### What needs to be done
Count up every line of the data in which "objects" occurs. The reply is one number and nothing more.

### Records for processing
----------

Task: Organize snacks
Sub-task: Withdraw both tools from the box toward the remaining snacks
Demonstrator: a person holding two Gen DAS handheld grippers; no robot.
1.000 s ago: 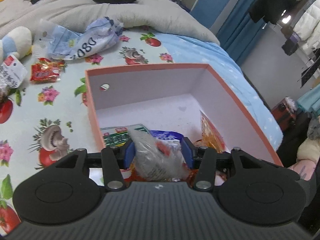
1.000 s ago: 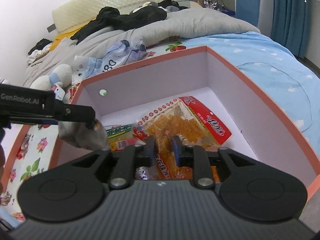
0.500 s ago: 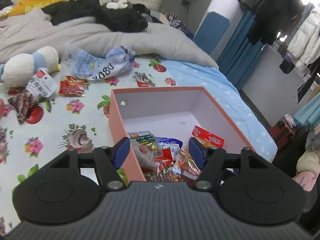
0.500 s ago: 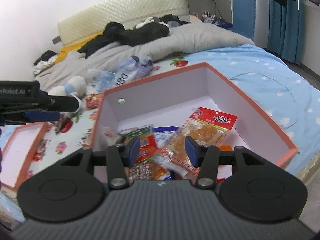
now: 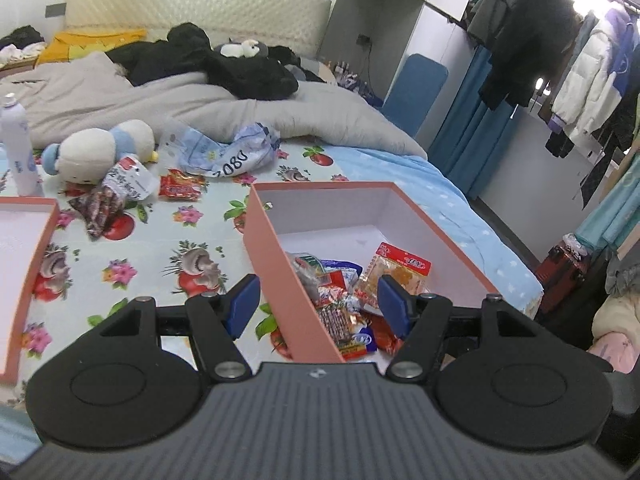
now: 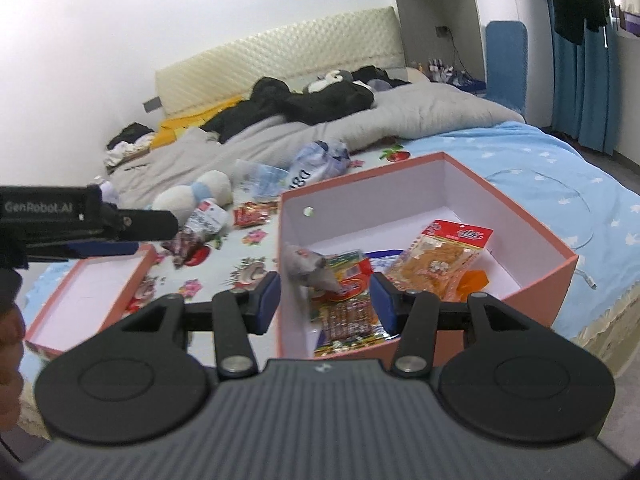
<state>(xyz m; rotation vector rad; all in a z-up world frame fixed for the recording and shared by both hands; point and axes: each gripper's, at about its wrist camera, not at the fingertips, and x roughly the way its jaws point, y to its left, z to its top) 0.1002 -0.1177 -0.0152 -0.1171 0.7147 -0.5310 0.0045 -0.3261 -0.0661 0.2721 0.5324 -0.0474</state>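
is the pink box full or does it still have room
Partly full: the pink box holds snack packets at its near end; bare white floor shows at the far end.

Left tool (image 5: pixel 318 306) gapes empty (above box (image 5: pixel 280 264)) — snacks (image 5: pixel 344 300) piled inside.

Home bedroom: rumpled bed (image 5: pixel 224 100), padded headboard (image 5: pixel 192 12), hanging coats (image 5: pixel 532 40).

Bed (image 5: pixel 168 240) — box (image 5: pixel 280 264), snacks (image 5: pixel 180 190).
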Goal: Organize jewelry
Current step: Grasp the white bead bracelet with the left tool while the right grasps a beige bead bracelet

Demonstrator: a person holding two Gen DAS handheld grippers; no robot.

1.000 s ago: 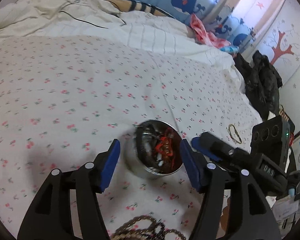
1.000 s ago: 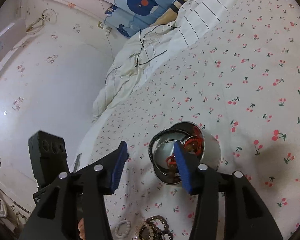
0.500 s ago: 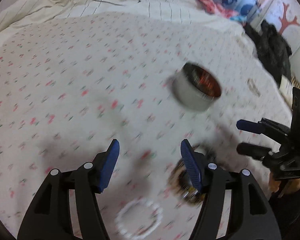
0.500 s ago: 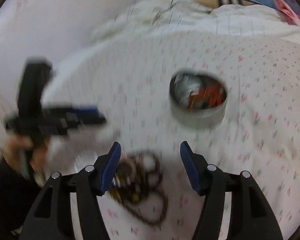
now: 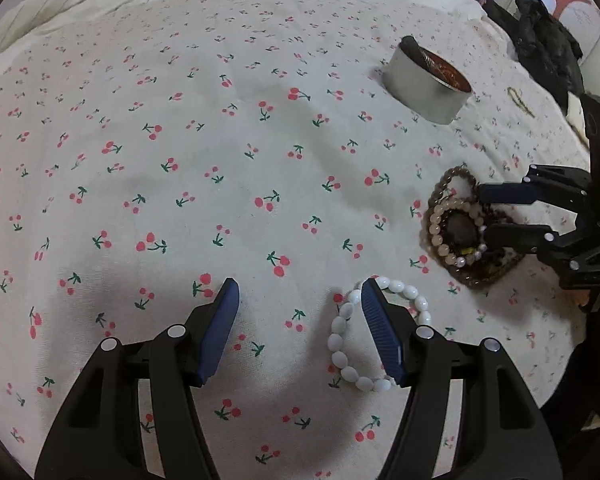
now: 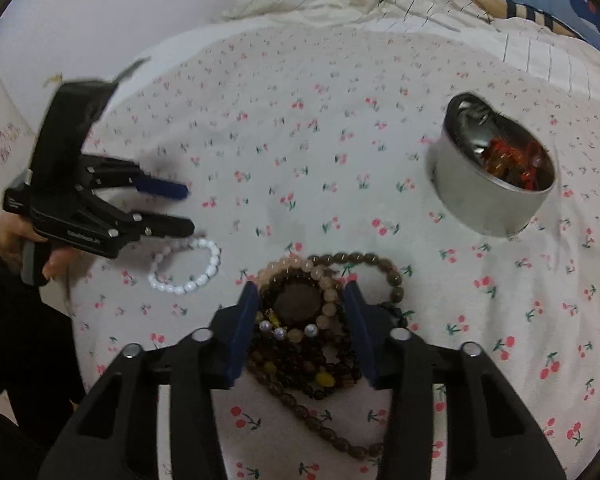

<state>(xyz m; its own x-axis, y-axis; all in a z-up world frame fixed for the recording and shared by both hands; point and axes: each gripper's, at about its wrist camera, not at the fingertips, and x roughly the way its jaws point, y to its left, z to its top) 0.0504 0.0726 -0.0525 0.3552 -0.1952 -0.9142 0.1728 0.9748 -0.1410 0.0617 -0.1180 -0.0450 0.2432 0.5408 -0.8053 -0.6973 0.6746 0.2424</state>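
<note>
A round metal tin (image 5: 426, 82) (image 6: 496, 182) with red and amber beads inside stands on the cherry-print bedsheet. A white bead bracelet (image 5: 374, 338) (image 6: 188, 266) lies flat; my open left gripper (image 5: 300, 304) has its right finger over it. It also shows in the right wrist view (image 6: 186, 210). A pile of brown and pink bead bracelets (image 5: 460, 228) (image 6: 312, 320) lies under my open right gripper (image 6: 302, 300), whose fingers straddle it. The right gripper also shows in the left wrist view (image 5: 482, 212).
A thin chain (image 5: 520, 100) lies on the sheet right of the tin. Dark clothing (image 5: 548, 44) is heaped at the bed's far right. A rumpled striped duvet (image 6: 380, 4) with a black cable lies at the back. The bed edge and wall (image 6: 60, 20) are on the left.
Both grippers pulled back from the tin and came low over the jewelry. The left is now at the white bracelet, the right over the bead pile. Both stayed open.
</note>
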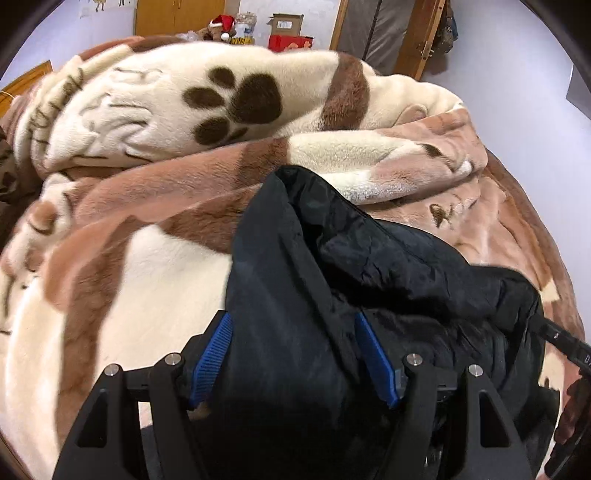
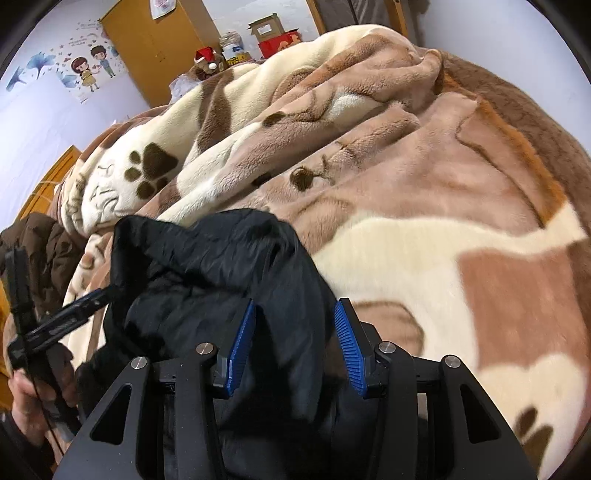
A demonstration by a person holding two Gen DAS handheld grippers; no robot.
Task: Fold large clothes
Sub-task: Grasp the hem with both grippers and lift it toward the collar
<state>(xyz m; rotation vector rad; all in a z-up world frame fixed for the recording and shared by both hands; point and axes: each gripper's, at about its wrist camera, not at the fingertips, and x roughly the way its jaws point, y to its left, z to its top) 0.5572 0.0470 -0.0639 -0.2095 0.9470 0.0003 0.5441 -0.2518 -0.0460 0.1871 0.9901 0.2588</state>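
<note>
Across the whole bed spreads a plush blanket in cream, tan and brown, heaped in thick folds toward the far side and printed with dark paw marks. On top of it, near the cameras, lies the black jacket, a padded, crinkled garment bunched up between the two tools. A brown padded garment sits at the left edge of the right wrist view, beside the blanket.

Left gripper has a thick fold of the jacket filling the gap between its blue pads, and the cloth lies against both of them, so the jaws grip the jacket. Right gripper likewise has black cloth between its blue pads; the fabric lies against the left pad, while a sliver of space shows by the right one, so I cannot tell whether it truly clamps.

Beyond the bed stand a wooden wardrobe, a red box with a cardboard box on it, and a small red Santa hat. A cartoon sticker is on the wall.
</note>
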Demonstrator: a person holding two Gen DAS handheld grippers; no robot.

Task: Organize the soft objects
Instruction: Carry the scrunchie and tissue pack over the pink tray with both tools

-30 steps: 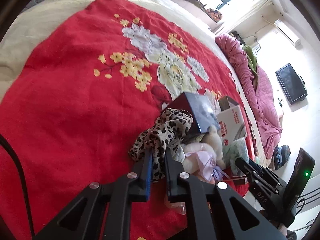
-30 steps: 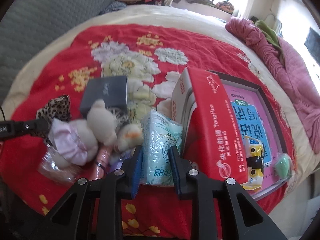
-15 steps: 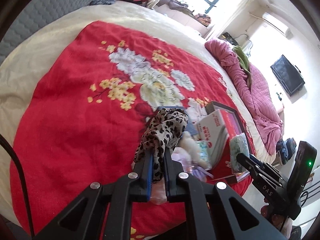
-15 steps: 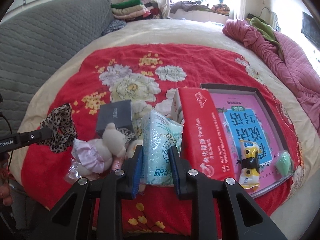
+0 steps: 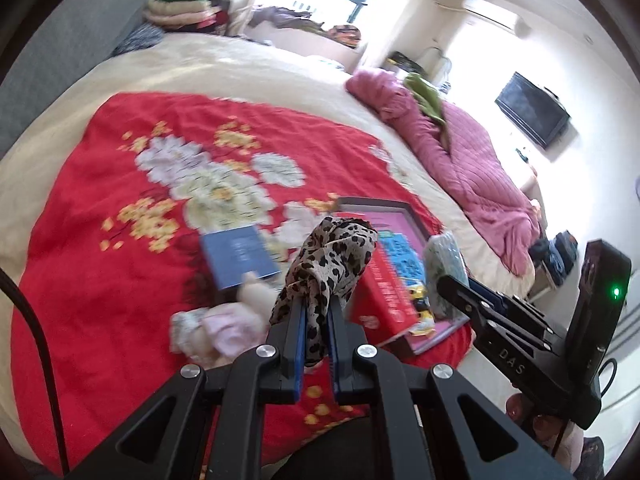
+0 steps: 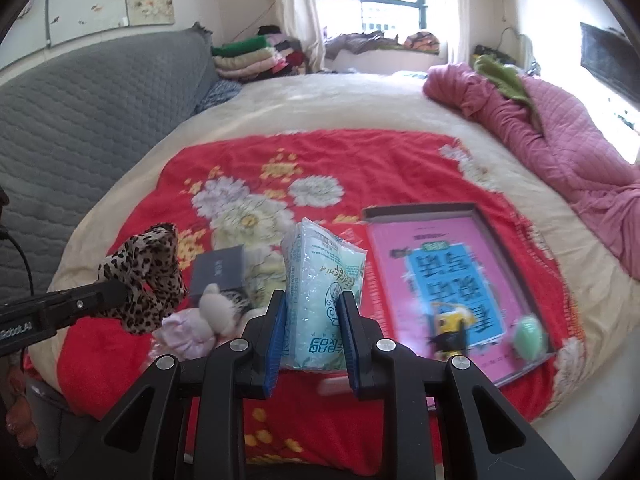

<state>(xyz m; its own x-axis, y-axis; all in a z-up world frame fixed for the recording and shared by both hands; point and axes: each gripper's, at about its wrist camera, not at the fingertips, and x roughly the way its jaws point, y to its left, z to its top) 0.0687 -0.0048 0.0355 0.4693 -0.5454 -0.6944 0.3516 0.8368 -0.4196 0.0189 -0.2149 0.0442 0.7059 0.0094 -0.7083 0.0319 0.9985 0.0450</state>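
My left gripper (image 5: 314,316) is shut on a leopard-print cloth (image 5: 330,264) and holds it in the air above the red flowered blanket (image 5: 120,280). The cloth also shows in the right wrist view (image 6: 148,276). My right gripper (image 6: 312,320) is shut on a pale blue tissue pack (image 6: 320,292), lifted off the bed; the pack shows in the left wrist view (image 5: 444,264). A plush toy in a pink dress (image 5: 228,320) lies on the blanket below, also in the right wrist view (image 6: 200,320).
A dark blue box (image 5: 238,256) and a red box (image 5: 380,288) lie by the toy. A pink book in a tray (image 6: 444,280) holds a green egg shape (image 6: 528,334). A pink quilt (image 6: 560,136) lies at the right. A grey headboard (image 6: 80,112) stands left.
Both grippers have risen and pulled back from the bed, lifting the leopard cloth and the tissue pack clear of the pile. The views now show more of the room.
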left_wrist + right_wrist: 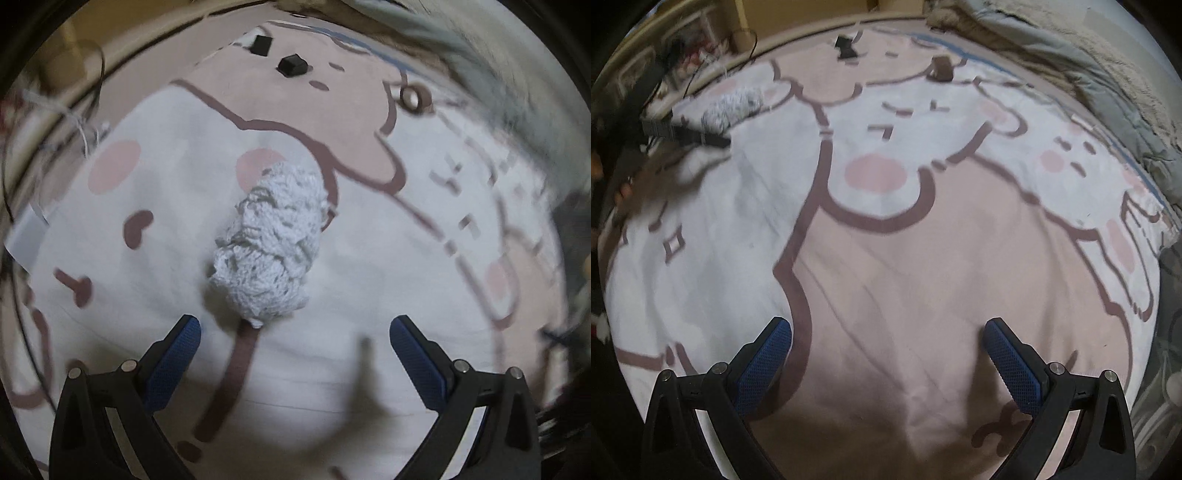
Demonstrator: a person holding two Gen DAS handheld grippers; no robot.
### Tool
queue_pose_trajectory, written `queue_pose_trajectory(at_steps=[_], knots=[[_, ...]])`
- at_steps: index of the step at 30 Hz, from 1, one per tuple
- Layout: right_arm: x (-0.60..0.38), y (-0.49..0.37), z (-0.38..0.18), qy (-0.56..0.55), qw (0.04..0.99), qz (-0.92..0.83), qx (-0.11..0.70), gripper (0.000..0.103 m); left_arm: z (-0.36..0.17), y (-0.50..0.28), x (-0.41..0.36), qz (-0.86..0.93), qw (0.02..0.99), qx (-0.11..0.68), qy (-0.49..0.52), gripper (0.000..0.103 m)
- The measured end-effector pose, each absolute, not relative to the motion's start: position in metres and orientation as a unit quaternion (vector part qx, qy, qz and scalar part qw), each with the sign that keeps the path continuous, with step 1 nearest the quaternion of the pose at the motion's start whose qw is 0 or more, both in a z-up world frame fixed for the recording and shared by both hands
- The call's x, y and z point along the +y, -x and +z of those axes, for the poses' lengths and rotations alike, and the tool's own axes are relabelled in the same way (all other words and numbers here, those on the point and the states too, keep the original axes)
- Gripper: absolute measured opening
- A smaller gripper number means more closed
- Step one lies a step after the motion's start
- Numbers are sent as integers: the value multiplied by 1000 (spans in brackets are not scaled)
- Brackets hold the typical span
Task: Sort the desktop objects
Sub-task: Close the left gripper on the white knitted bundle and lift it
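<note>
A crumpled white knitted cloth (271, 243) lies on the pink and white cartoon-print cover (147, 258). My left gripper (295, 328) is open just short of the cloth's near end, not touching it. Two small black blocks (293, 65) and a tape roll (412, 98) lie farther back. In the right wrist view my right gripper (886, 328) is open above bare pink cover (923, 277), holding nothing. The same cloth (733, 105) shows at far left with the left gripper's dark fingers (687, 133) beside it, and the black blocks (846, 46) and a brown object (942, 68) lie at the back.
A grey rumpled blanket (1089, 74) borders the cover on the right. Cables (85, 122) and clutter lie past the left edge, with a wooden furniture edge (798, 18) behind. A person's hand (624, 188) shows at the far left.
</note>
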State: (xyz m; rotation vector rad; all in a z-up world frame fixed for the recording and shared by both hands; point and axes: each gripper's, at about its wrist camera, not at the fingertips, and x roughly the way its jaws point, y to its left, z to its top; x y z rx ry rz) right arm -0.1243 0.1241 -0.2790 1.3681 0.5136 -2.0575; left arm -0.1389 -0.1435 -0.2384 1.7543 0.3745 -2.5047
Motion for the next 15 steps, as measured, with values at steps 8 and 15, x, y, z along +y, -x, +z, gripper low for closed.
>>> queue_pose_trajectory(at_steps=[8, 15], knots=[[131, 128, -282, -537, 307, -767, 174, 103, -234, 144, -127, -788, -62, 220, -572, 103], [127, 126, -286, -538, 295, -767, 189, 103, -223, 150, -110, -786, -75, 224, -571, 103]])
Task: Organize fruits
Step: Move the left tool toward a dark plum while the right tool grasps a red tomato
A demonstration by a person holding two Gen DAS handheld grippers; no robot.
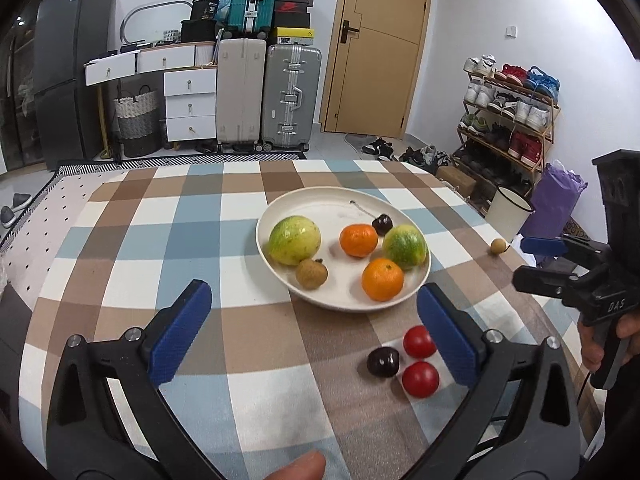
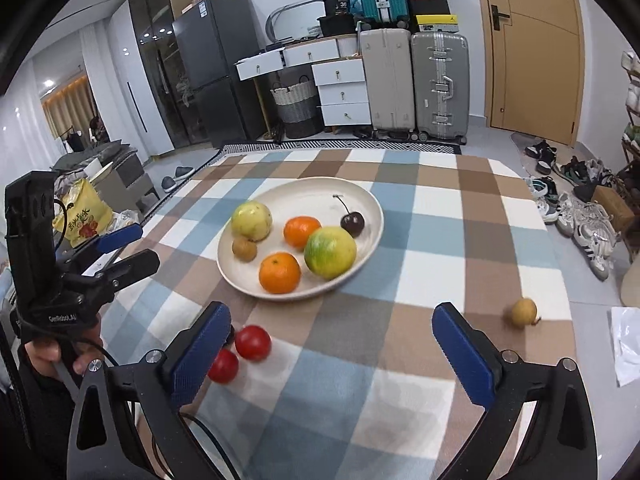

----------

### Answer to this exercise
2